DATA FOR THE TASK
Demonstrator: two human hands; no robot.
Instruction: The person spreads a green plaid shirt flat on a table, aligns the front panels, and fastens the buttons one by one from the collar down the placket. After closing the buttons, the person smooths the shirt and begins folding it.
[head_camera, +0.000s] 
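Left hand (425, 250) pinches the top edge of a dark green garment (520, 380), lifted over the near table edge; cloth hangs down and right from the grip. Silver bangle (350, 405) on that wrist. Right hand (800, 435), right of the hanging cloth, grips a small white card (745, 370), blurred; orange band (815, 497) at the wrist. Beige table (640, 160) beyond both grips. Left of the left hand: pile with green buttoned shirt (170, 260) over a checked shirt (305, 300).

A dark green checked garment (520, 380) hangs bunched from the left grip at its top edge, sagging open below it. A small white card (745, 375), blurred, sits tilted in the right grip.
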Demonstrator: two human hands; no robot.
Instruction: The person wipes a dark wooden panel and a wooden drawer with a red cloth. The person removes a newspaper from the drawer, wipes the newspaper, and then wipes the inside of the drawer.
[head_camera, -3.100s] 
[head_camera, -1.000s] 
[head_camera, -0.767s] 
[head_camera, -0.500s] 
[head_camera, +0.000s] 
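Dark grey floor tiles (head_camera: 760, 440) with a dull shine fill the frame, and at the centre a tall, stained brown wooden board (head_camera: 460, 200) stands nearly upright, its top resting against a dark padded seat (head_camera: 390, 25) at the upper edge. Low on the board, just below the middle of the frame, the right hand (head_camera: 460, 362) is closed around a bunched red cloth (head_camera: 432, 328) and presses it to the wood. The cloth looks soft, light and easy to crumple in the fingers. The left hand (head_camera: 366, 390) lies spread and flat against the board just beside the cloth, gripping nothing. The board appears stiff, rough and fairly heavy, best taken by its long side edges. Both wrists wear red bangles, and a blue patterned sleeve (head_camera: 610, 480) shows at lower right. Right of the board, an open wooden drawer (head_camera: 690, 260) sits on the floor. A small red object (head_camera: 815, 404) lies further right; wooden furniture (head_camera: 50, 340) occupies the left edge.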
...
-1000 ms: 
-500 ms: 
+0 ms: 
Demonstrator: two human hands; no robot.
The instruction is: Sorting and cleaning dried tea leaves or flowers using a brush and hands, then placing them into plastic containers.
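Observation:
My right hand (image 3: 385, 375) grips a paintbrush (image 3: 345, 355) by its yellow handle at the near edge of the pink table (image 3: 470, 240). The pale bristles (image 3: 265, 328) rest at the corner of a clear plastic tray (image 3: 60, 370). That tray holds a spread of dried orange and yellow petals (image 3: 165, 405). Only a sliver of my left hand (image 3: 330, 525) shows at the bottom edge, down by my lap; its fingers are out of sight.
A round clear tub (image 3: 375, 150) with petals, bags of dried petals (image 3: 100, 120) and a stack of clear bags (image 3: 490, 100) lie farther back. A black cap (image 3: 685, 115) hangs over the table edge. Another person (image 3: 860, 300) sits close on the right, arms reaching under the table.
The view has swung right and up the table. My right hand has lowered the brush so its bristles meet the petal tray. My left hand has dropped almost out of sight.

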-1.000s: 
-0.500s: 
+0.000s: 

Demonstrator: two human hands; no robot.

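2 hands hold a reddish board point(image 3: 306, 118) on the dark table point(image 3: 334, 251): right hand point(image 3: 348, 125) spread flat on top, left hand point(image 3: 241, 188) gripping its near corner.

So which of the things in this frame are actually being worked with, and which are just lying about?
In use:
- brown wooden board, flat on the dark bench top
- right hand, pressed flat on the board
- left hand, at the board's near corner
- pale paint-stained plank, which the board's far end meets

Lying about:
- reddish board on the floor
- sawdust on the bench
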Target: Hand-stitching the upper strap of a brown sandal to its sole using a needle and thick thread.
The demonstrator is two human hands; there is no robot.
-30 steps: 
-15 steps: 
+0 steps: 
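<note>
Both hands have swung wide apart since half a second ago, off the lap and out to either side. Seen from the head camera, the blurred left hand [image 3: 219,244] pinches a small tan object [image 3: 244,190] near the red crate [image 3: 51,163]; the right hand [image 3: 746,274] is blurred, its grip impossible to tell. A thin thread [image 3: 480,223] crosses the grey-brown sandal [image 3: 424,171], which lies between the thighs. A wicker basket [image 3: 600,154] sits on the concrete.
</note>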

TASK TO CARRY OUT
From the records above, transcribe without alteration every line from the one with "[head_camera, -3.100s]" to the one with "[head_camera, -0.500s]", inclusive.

SOLVED PROBLEM
[head_camera, -3.100s] 
[head_camera, -1.000s] 
[head_camera, -0.767s] 
[head_camera, -0.500s] 

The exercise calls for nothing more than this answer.